The Deep Web is a subset of the internet that is not recorded or tracked by major search engines. The Dark Web is a subset of the Deep Web. This subset represents a major hub of identity theft, malware, and payments fraud activity. Cybercriminals frequent these sites, which are anonymous and inaccessible via normal web browsers, to buy and sell stolen identities, card numbers, and online banking credentials. If your institution is experiencing losses due to payment card fraud, wire fraud, or new account opening fraud, it is likely that many of those schemes originated on the Dark Web.

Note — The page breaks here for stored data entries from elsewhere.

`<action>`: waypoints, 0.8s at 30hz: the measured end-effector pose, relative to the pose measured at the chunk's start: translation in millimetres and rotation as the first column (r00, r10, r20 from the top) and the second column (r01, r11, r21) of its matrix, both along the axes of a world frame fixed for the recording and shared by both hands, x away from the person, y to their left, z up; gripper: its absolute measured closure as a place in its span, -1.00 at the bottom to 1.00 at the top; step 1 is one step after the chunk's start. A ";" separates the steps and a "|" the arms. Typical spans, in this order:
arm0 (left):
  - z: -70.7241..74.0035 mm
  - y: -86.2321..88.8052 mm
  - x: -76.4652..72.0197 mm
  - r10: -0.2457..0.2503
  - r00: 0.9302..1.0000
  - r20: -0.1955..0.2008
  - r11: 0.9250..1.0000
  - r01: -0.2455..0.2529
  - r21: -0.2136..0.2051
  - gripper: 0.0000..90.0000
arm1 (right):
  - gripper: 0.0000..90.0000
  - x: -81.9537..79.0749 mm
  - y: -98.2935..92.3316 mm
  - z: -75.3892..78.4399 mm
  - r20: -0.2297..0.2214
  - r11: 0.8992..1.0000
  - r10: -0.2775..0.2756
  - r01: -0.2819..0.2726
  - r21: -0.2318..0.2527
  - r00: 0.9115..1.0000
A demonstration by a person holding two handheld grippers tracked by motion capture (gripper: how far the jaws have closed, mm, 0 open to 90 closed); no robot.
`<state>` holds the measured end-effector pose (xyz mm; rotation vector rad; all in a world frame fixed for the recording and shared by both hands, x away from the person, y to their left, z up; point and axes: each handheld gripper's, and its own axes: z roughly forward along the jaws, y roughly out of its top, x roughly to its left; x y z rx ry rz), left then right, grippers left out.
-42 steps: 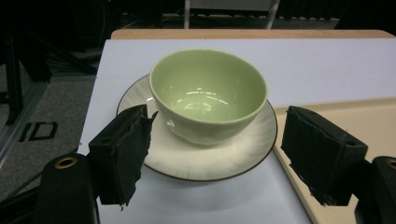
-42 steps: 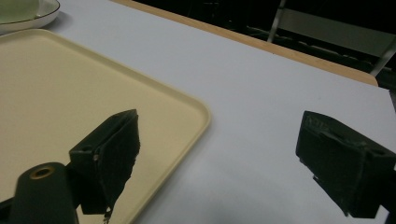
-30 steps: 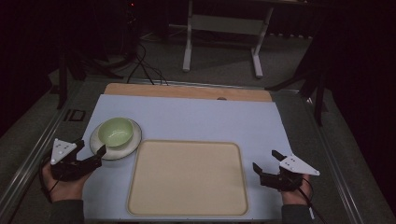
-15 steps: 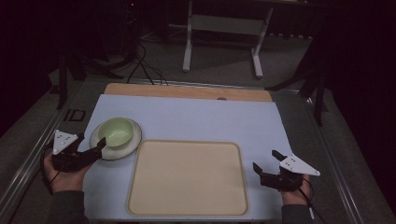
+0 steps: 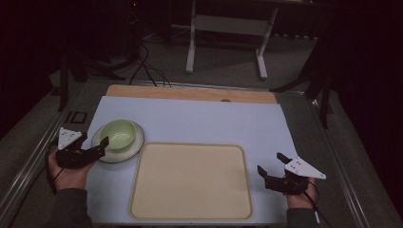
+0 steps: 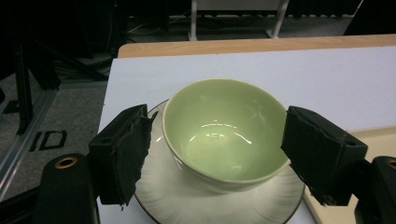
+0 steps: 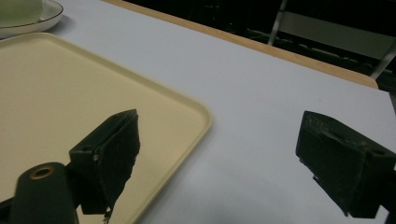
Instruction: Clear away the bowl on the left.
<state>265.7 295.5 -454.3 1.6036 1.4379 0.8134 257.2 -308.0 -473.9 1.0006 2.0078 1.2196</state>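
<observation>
Tabletop: upright green bowl (image 6: 224,133) sits between released left hand-held gripper (image 6: 219,154) jaws.

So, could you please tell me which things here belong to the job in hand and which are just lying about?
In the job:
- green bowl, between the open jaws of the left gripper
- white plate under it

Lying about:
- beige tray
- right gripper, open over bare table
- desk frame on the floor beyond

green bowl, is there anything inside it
No, in the left gripper view the green bowl is empty, showing just its glossy inside as it sits on the white plate.
</observation>
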 end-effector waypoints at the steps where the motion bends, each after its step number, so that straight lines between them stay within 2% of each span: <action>1: -0.2 0.7 1.0 0.001 1.000 -0.002 1.000 -0.001 -0.003 -0.47 | -0.71 -0.1 0.1 0.0 0.000 1.000 -0.001 0.001 0.000 1.000; 11: -3.7 5.1 9.0 0.015 1.000 -0.014 1.000 -0.015 -0.020 -0.45 | -0.71 -0.2 0.1 0.1 0.001 1.000 -0.002 0.002 0.001 1.000; 21: -8.8 9.5 18.6 0.026 0.999 -0.046 0.999 -0.027 -0.025 -0.45 | -0.71 -0.1 0.3 0.1 0.000 1.000 0.000 0.000 0.001 1.000; 24: -11.7 11.2 24.6 0.032 0.997 -0.067 0.999 -0.034 -0.039 -0.45 | -0.71 0.0 0.6 -0.1 0.000 1.000 0.002 -0.002 -0.001 1.000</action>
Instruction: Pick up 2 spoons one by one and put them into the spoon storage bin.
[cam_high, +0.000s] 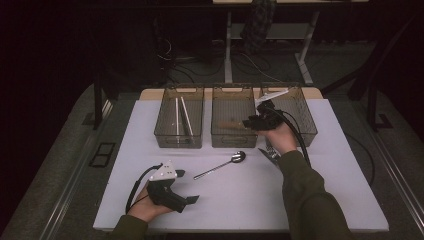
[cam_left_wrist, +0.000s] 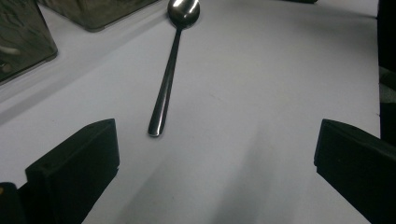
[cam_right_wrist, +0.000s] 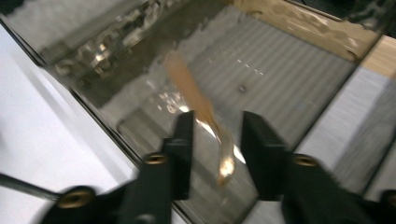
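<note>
My right gripper (cam_high: 248, 122) hangs over the middle clear bin (cam_high: 234, 142), pointing left. In the right gripper view its jaws (cam_right_wrist: 217, 121) stand apart around a brown wooden utensil (cam_right_wrist: 191, 93), blurred, with a gap on each side and no pad pressing it. That utensil (cam_high: 229, 125) shows inside the middle bin (cam_right_wrist: 93, 60). A steel spoon (cam_high: 222, 165) lies on the white table in front of the bins. My left gripper (cam_high: 187, 186) rests near the front edge, open and empty (cam_left_wrist: 217, 135), with the spoon (cam_left_wrist: 170, 70) ahead of it.
The left bin (cam_high: 179, 142) holds two pale sticks (cam_high: 180, 115). The right bin (cam_high: 305, 115) stands behind my right hand. A shiny metal piece (cam_high: 269, 153) lies on the table by the right wrist. Dark floor with cables surrounds the table.
</note>
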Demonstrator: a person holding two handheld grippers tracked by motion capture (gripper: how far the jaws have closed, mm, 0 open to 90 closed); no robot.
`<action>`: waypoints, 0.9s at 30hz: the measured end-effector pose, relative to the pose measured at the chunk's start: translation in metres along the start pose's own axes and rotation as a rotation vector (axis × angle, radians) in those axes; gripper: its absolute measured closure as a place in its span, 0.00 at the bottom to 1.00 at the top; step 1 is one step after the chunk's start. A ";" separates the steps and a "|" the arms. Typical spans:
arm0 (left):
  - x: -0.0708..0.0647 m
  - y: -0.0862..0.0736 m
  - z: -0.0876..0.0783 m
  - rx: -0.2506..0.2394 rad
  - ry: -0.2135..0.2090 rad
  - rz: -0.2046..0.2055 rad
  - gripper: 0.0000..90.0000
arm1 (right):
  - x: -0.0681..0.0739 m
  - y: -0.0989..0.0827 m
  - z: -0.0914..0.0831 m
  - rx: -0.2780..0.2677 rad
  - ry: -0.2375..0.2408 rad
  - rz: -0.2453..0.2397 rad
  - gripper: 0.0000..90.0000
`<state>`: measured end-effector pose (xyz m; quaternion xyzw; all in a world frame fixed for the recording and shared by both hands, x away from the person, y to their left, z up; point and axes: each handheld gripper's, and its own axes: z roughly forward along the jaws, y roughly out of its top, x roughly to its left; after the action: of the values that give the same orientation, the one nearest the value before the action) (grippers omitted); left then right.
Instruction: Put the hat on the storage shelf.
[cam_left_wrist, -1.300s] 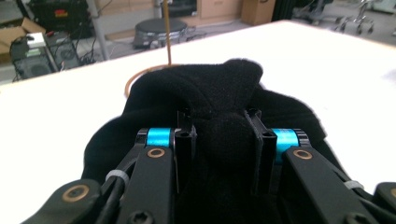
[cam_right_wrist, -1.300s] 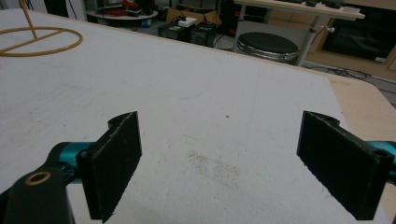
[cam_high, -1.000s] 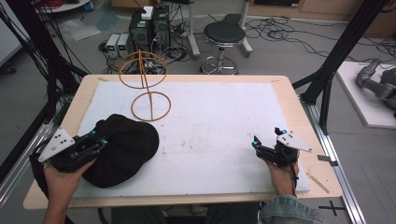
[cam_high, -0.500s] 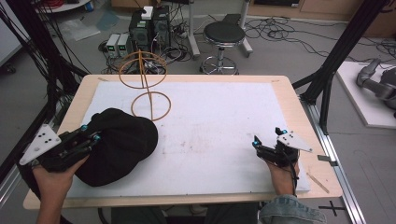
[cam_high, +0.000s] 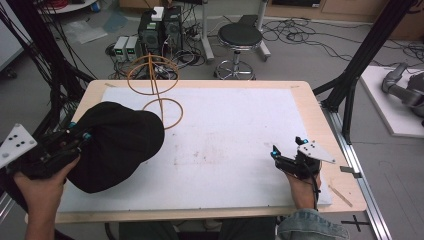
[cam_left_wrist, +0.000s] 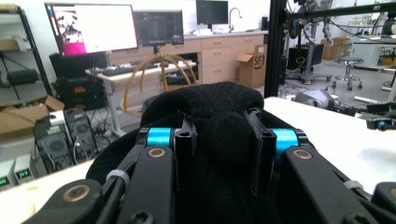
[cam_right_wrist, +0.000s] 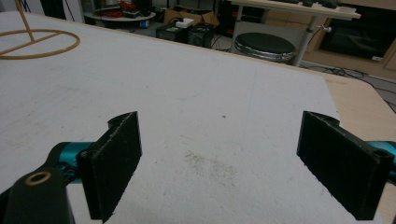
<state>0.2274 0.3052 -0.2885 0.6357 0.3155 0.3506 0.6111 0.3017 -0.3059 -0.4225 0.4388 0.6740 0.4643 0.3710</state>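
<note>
From the high view, the left hand-held gripper clamps the edge of a black cap, lifted off the white surface; a wire stand rises just beyond the cap. The right hand-held gripper rests well apart. Its own view shows its jaws spread wide over bare surface. In the left gripper view, the jaws pinch the cap's fabric.

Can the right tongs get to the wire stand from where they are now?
Probably yes: the right tongs are open and empty, and only bare white mat lies between them and the wire stand.
</note>
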 end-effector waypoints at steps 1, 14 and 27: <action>0.000 0.004 0.000 -0.006 0.003 0.002 0.77 | 0.000 0.000 0.000 0.002 0.000 0.004 0.15; 0.006 0.057 0.004 -0.083 0.000 0.047 0.77 | 0.000 0.000 0.001 0.007 0.001 0.004 0.15; 0.022 0.089 0.033 -0.142 -0.008 0.017 0.77 | -0.001 -0.001 -0.001 0.002 0.001 0.011 0.15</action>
<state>0.2646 0.3004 -0.1988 0.5948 0.2821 0.3748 0.6528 0.3011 -0.3073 -0.4228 0.4427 0.6720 0.4660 0.3677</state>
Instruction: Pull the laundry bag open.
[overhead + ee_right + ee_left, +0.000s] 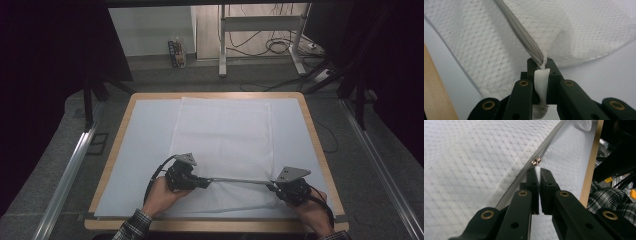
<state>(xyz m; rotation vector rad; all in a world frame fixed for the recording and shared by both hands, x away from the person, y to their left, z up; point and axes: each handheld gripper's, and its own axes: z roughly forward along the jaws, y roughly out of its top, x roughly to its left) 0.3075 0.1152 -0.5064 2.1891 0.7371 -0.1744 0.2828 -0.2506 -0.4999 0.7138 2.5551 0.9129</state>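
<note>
A white mesh bag [222, 145] lies flat on the desk [305, 107], which is covered by a pale sheet [145, 150]; the bag runs from the far edge down to the near one, a little toward the middle. Along its near end, at about six o'clock on the desk, a grey zipper [240, 180] is stretched taut in a straight line from nine o'clock to three o'clock between the two tools.

In the left gripper view, the zipper [524, 176] climbs toward one o'clock across the mesh, and its small metal slider [536, 160] sits just above the jaw tips. The left gripper [538, 170] has its jaws pressed together on the slider's white pull tab [538, 173].

In the right gripper view, the zipper [524, 37] comes down from eleven o'clock and ends at the jaw tips. The right gripper [541, 62] has its jaws pinched on the bag's corner there, where a white ribbed loop [541, 82] hangs down between them.

In the high view, the left gripper [202, 181] sits at seven o'clock on the desk and the right gripper [274, 185] at five o'clock, each held by a hand [162, 196] entering from the near edge, with a plaid sleeve [132, 225] at the left wrist.
</note>
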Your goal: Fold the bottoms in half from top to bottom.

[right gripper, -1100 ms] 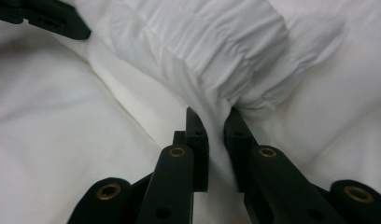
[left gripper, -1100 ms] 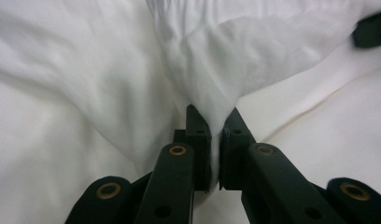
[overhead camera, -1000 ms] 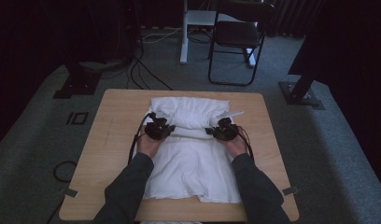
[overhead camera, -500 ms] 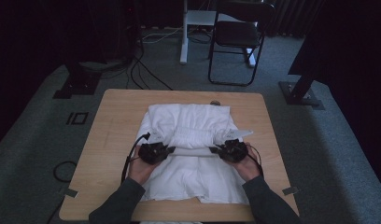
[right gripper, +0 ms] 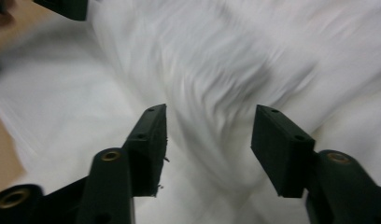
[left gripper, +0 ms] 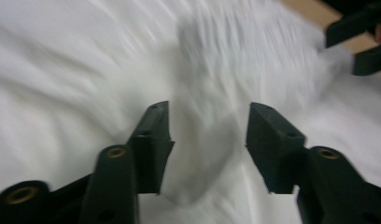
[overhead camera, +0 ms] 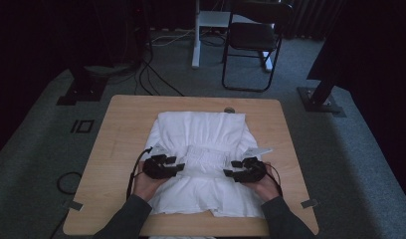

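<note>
High view: a white garment (overhead camera: 203,164) lies spread over the middle of the wooden table (overhead camera: 116,149), its near hem close to my edge. My left gripper (overhead camera: 178,168) and right gripper (overhead camera: 230,174) rest on its lower half, pointing toward each other across the gathered band. Left gripper view: my jaws stand apart, having just been opening, with a raised fold of the cloth (left gripper: 202,140) between them but not pinched (the picture is blurred). Right gripper view: my jaws are likewise parted, just opened, above the rumpled cloth (right gripper: 216,84), gripping nothing; bare tabletop (right gripper: 4,154) shows at the left edge.
</note>
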Available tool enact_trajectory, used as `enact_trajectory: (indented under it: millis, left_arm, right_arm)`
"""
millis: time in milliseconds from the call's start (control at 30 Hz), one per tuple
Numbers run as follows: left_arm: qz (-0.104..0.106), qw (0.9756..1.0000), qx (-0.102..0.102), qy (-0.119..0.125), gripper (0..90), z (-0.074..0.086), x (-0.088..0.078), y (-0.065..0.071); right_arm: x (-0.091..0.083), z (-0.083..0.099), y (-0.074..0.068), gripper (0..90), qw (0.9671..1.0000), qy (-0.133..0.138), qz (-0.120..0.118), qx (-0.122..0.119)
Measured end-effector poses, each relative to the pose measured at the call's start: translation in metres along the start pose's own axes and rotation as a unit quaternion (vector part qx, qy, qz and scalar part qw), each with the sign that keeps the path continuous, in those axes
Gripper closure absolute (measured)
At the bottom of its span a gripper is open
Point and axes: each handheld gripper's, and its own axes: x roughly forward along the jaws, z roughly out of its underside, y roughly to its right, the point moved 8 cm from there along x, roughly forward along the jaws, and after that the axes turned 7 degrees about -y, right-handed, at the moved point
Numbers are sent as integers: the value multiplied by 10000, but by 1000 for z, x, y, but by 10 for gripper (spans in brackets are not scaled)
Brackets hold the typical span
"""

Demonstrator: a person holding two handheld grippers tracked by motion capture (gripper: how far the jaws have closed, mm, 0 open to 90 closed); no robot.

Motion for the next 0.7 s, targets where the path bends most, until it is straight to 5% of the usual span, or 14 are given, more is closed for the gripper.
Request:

TrueCards and Q6 Cyber tackle fraud on the dark web
We all have private information that we think is kept to ourselves but unfortunately, that is not always the case. The scary reality is that consumers’ private information can easily be accessed by cybercriminals via the “Digital Underground,” which includes the Dark Web and Deep Web. AFS recently partnered with Q6 Cyber, a leading provider of cyber threat and anti-fraud intelligence software, to integrate their data feeds directly into our TrueCards® fraud prevention software platform. In partnering with Q6, there is greater potential for reducing fraud losses by giving your institution the ability to detect stolen data before any dollars go out the door. This integration between Q6 and TrueCards® helps your fraud prevention become both proactive and dynamic.